Surplus neraca perdagangan kembali terjadi pada Mei 2025, menjadi kabar positif bagi ketahanan eksternal Indonesia. Peningkatan ekspor produk pertanian dan manufaktur berhasil mengimbangi penurunan ekspor dari sektor pertambangan.
Namun, dinamika global tetap memberikan dampak ke pasar modal domestik. Indeks harga saham gabungan (IHSG) tercatat melemah 3,46 persen secara bulanan (month-to-date/mtd), dan turun 2,15 persen secara tahunan (year-to-date/ytd), berada di level 6.927,68 pada akhir Juni 2025. Kapitalisasi pasar juga mengalami penurunan 1,95 persen mtd menjadi Rp12.178 triliun.
Investor asing (non-resident) mencatatkan aksi jual bersih (net sell) sebesar Rp8,38 triliun pada bulan Juni saja, menambah total net sell sejak awal tahun menjadi Rp53,57 triliun.
Aset Keuangan dan Pasar Obligasi Tetap Bergerak Aktif
Meskipun pasar saham mengalami tekanan, aktivitas di pasar obligasi menunjukkan performa lebih stabil. Indeks obligasi ICBI menguat 1,18 persen secara bulanan ke level 414,00, dengan rata-rata yield Surat Berharga Negara (SBN) turun 8,26 basis poin (bps).
Investor asing juga mencatatkan net sell pada SBN sebesar Rp7,36 triliun sepanjang Juni, namun secara tahunan tetap mencatat net buy sebesar Rp42,27 triliun. Di sisi lain, pada pasar obligasi korporasi tercatat net sell sebesar Rp0,19 triliun mtd.
Dalam sektor pengelolaan investasi, nilai Asset Under Management (AUM) per 30 Juni 2025 mencapai Rp844,69 triliun. Meskipun turun 0,19 persen secara bulanan, nilainya masih naik 0,87 persen dibanding awal tahun. Nilai Aktiva Bersih (NAB) reksa dana juga berada pada angka Rp510,15 triliun.

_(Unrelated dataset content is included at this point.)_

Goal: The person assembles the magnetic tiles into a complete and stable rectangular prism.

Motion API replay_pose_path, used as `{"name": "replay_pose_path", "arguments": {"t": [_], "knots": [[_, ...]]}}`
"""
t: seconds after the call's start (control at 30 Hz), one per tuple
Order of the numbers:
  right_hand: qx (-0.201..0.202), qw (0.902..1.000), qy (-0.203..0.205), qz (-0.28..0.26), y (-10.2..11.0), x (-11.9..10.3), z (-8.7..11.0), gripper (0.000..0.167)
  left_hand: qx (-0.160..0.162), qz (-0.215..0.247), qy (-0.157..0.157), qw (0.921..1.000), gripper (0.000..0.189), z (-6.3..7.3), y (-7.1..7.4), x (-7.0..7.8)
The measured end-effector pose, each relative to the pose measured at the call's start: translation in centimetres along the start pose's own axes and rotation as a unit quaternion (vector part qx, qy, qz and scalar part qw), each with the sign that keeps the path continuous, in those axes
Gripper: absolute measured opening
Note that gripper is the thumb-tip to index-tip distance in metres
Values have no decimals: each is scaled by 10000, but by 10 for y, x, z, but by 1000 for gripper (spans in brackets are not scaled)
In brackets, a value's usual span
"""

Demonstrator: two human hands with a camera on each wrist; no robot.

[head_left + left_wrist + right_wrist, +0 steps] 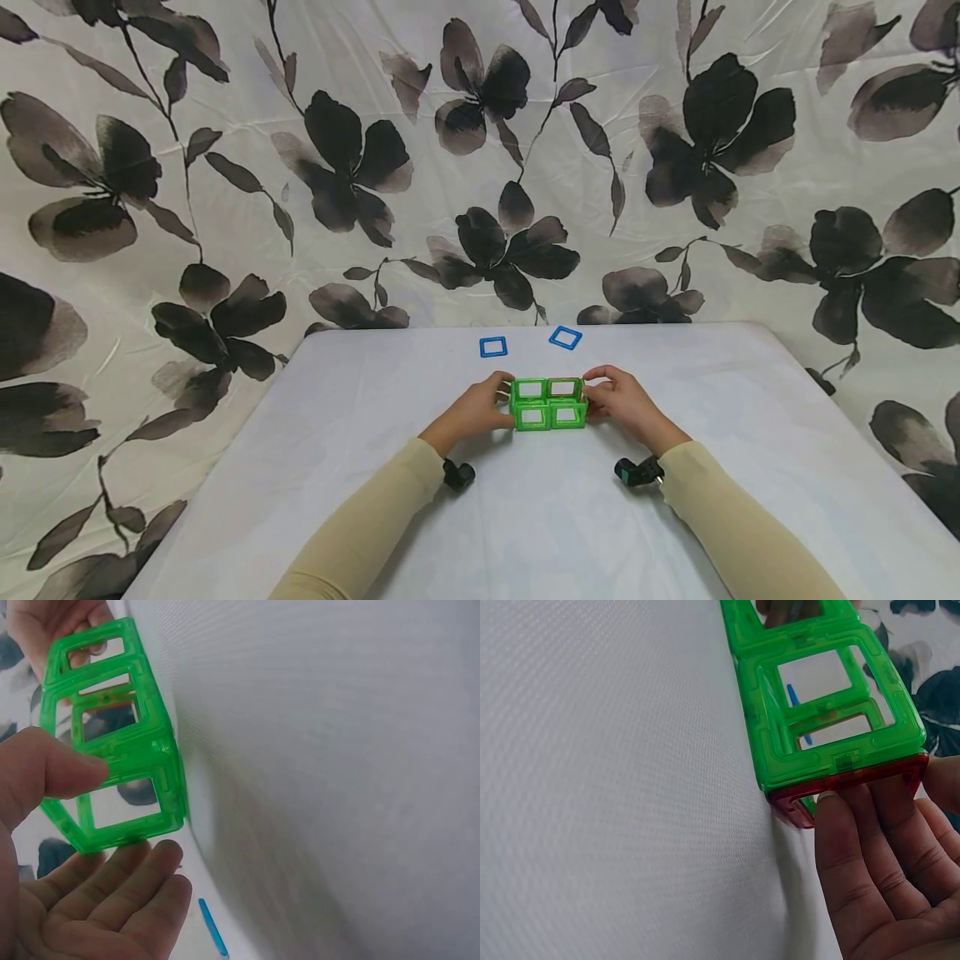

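Several green see-through magnetic tiles (550, 415) stand joined as a low box of two square cells. At its left end, my left hand (480, 406) holds the box, thumb on the near edge and fingers (154, 862) against the end face. My right hand (621, 406) is at the other end, holding a red magnetic tile (799, 789) that lines up with the green end. Its fingertips lie against the red tile, with the thumb at the upper edge. Part of the red tile is hidden behind those fingers.
Beyond the box, two blue square tiles, one on the left (493, 347) and one on the right (566, 337), lie flat near the back edge of the white-covered table (540, 517). Behind it hangs a floral cloth (420, 283). A dark camera is strapped at each wrist.
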State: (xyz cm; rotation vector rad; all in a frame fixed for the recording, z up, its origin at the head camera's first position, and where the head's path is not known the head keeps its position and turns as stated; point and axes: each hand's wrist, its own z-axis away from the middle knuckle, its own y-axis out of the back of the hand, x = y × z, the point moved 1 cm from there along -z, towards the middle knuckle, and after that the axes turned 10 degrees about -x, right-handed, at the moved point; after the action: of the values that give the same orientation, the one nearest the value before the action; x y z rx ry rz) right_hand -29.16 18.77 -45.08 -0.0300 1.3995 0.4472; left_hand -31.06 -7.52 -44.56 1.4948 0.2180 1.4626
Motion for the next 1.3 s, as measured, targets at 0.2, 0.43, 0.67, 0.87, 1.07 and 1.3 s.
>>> {"name": "replay_pose_path", "arguments": {"t": [0.2, 0.43, 0.67, 0.87, 1.07, 1.3], "knots": [[8, 10000, -22, -23, 0, 1, 0, 37, 8, -18, 15, 10000, 76, 1, 0, 1], [4, 10000, -52, 32, 1, 1, -1, 39, -25, -8, 42, 10000, 77, 0, -1, 0], [17, 10000, -66, 44, 1, 1, -2, 38, -25, -47, -14, 10000, 79, 0, -1, 0], [-18, 9999, -75, 64, 1, 1, -2, 39, -53, -63, -20, 10000, 78, -1, -1, -1], [7, 10000, -39, 79, 1, 1, -2, 38, -88, 20, -47, 9999, 78, 1, 1, 0], [52, 9999, 14, 111, -1, 1, 1, 40, -145, 106, 37, 9998, 76, 3, 2, 1]]}}
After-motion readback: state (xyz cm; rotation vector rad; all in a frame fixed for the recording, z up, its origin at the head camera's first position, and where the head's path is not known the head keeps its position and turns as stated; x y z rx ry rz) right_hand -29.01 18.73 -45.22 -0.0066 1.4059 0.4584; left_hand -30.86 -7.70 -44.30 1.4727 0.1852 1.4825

Tren Positif Penghimpunan Dana dan Optimisme ke Depan
OJK mencatat tren positif dalam penghimpunan dana di pasar modal. Hingga akhir Juni 2025, total nilai penawaran umum telah mencapai Rp142,62 triliun. Dari jumlah tersebut, Rp8,49 triliun di antaranya berasal dari 16 perusahaan yang baru melantai di bursa. Saat ini, masih ada 13 pipeline penawaran umum yang sedang dalam proses, dengan estimasi nilai mencapai Rp9,80 triliun.
“Secara keseluruhan, meskipun pasar modal mengalami fluktuasi akibat dinamika eksternal, fundamental sektor jasa keuangan Indonesia masih dalam kondisi yang baik. Kami optimistis sektor ini akan tetap tumbuh dan menjadi pilar utama dalam mendukung pemulihan ekonomi nasional,” tutup Ismail Riyadi.
OJK memastikan akan terus mencermati perkembangan global dan domestik secara seksama serta menyiapkan langkah antisipatif yang diperlukan untuk menjaga stabilitas dan integritas sektor jasa keuangan Indonesia.